Addio a Gino Paoli, maestro della canzone d’autore
Ha scritto brani senza tempo, lasciando un segno indelebile nella musica italiana
Si è spento a 91 anni Gino Paoli, figura centrale della canzone d’autore italiana. Con la sua scomparsa se ne va uno degli artisti che più hanno segnato il modo di scrivere e interpretare la musica nel nostro Paese. Il suo stile, elegante e mai eccessivo, ha saputo raccontare emozioni quotidiane con parole semplici ma profonde, dando forma a un linguaggio nuovo, diretto e allo stesso tempo poetico.
Nel corso della sua carriera ha firmato brani destinati a restare, come Il cielo in una stanza, Sapore di sale e Senza fine, canzoni che hanno saputo parlare a pubblici diversi mantenendo intatta la loro forza espressiva. La sua musica, essenziale nelle forme ma ricca di sfumature, ha contribuito a cambiare profondamente il volto della canzone italiana, rendendola più intima e consapevole.
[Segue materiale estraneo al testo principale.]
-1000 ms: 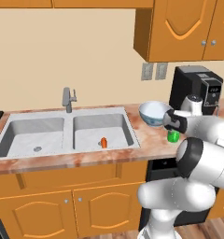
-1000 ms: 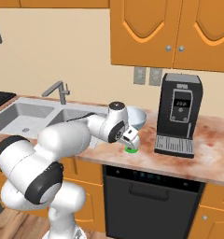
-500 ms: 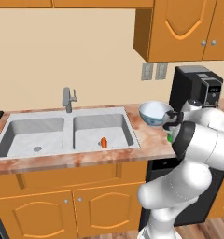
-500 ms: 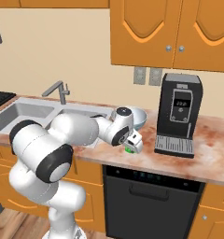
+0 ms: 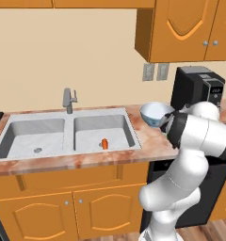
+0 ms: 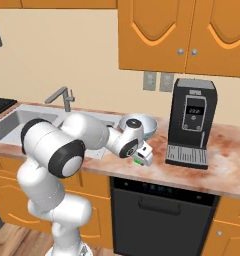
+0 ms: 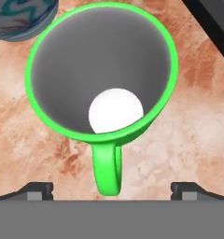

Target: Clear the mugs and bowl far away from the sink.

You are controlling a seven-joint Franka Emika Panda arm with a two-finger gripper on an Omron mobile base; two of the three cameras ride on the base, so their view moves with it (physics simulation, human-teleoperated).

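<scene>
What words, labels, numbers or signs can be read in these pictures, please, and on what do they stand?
Coffee machine: a small lit display on its front shows pale marks, too small and blurred to read.
Green mug: no text.
Bowl: a blue pattern, no lettering.
Nothing else bears legible writing.

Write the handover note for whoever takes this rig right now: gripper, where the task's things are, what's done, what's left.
Gripper: open, directly above the green mug, handle between the fingertips; nothing held.
Green mug: upright on the counter, between the bowl and the coffee machine.
Bowl: on the counter just right of the sink.
Small orange-and-dark item lies in the sink's right basin; too small to identify.
Done: nothing moved away yet.
Left: probably descend, close on the mug, carry it far from the sink; then the bowl and the other mug.
</scene>
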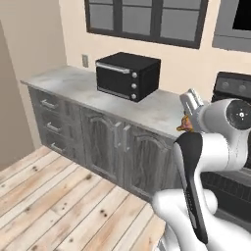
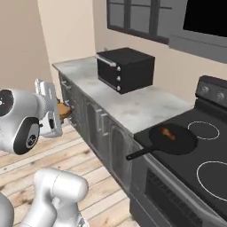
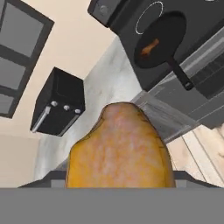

Protagonista della scuola genovese insieme a Luigi Tenco e Bruno Lauzi, Gino Paoli ha superato i modelli tradizionali aprendosi a influenze diverse, dal jazz alla canzone francese. Un percorso che ha contribuito a rinnovare il linguaggio della musica popolare italiana, tracciando una strada seguita da molti artisti negli anni successivi.
La sua scomparsa segna la fine di una stagione fondamentale della musica del Novecento, ma le sue canzoni restano. Un’eredità viva, capace ancora oggi di emozionare e di trovare spazio nel presente, attraversando il tempo senza perdere significato.